Prompt:
Return every line of the data exactly as it stands.

Data block:
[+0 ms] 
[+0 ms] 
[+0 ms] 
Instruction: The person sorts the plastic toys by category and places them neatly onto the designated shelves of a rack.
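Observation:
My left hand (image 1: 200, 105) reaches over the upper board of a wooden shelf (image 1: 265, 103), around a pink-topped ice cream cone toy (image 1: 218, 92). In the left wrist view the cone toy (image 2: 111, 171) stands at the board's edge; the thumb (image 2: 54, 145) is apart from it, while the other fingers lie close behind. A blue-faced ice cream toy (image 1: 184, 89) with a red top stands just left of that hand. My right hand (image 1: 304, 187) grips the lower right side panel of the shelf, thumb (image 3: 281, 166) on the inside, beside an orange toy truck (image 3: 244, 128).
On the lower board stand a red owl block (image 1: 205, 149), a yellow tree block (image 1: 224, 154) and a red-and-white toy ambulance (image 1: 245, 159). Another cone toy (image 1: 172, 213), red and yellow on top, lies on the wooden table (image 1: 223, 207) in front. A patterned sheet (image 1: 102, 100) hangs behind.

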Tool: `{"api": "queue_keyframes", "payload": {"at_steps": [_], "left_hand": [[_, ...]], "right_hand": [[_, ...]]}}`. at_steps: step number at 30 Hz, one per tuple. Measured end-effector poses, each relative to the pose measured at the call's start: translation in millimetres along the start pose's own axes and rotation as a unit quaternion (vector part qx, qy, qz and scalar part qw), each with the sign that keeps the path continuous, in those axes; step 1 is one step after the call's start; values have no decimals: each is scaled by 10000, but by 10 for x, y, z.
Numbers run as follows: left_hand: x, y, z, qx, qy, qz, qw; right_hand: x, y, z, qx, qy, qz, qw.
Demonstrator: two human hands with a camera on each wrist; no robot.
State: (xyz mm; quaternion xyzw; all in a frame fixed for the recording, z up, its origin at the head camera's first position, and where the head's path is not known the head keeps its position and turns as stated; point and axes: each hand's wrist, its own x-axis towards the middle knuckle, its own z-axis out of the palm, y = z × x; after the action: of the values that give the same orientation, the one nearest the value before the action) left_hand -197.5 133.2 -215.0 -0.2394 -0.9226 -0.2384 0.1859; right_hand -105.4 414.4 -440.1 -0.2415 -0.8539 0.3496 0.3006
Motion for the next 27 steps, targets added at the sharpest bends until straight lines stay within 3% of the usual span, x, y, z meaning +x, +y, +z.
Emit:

Problem solution:
[+0 ms] 
[+0 ms] 
[+0 ms] 
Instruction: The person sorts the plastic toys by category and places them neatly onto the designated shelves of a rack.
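Observation:
My left hand (image 1: 200, 105) reaches over the upper board of a wooden shelf (image 1: 265, 103), around a pink-topped ice cream cone toy (image 1: 218, 92). In the left wrist view the cone toy (image 2: 111, 171) stands at the board's edge; the thumb (image 2: 54, 145) is apart from it, while the other fingers lie close behind. A blue-faced ice cream toy (image 1: 184, 89) with a red top stands just left of that hand. My right hand (image 1: 304, 187) grips the lower right side panel of the shelf, thumb (image 3: 281, 166) on the inside, beside an orange toy truck (image 3: 244, 128).
On the lower board stand a red owl block (image 1: 205, 149), a yellow tree block (image 1: 224, 154) and a red-and-white toy ambulance (image 1: 245, 159). Another cone toy (image 1: 172, 213), red and yellow on top, lies on the wooden table (image 1: 223, 207) in front. A patterned sheet (image 1: 102, 100) hangs behind.
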
Tool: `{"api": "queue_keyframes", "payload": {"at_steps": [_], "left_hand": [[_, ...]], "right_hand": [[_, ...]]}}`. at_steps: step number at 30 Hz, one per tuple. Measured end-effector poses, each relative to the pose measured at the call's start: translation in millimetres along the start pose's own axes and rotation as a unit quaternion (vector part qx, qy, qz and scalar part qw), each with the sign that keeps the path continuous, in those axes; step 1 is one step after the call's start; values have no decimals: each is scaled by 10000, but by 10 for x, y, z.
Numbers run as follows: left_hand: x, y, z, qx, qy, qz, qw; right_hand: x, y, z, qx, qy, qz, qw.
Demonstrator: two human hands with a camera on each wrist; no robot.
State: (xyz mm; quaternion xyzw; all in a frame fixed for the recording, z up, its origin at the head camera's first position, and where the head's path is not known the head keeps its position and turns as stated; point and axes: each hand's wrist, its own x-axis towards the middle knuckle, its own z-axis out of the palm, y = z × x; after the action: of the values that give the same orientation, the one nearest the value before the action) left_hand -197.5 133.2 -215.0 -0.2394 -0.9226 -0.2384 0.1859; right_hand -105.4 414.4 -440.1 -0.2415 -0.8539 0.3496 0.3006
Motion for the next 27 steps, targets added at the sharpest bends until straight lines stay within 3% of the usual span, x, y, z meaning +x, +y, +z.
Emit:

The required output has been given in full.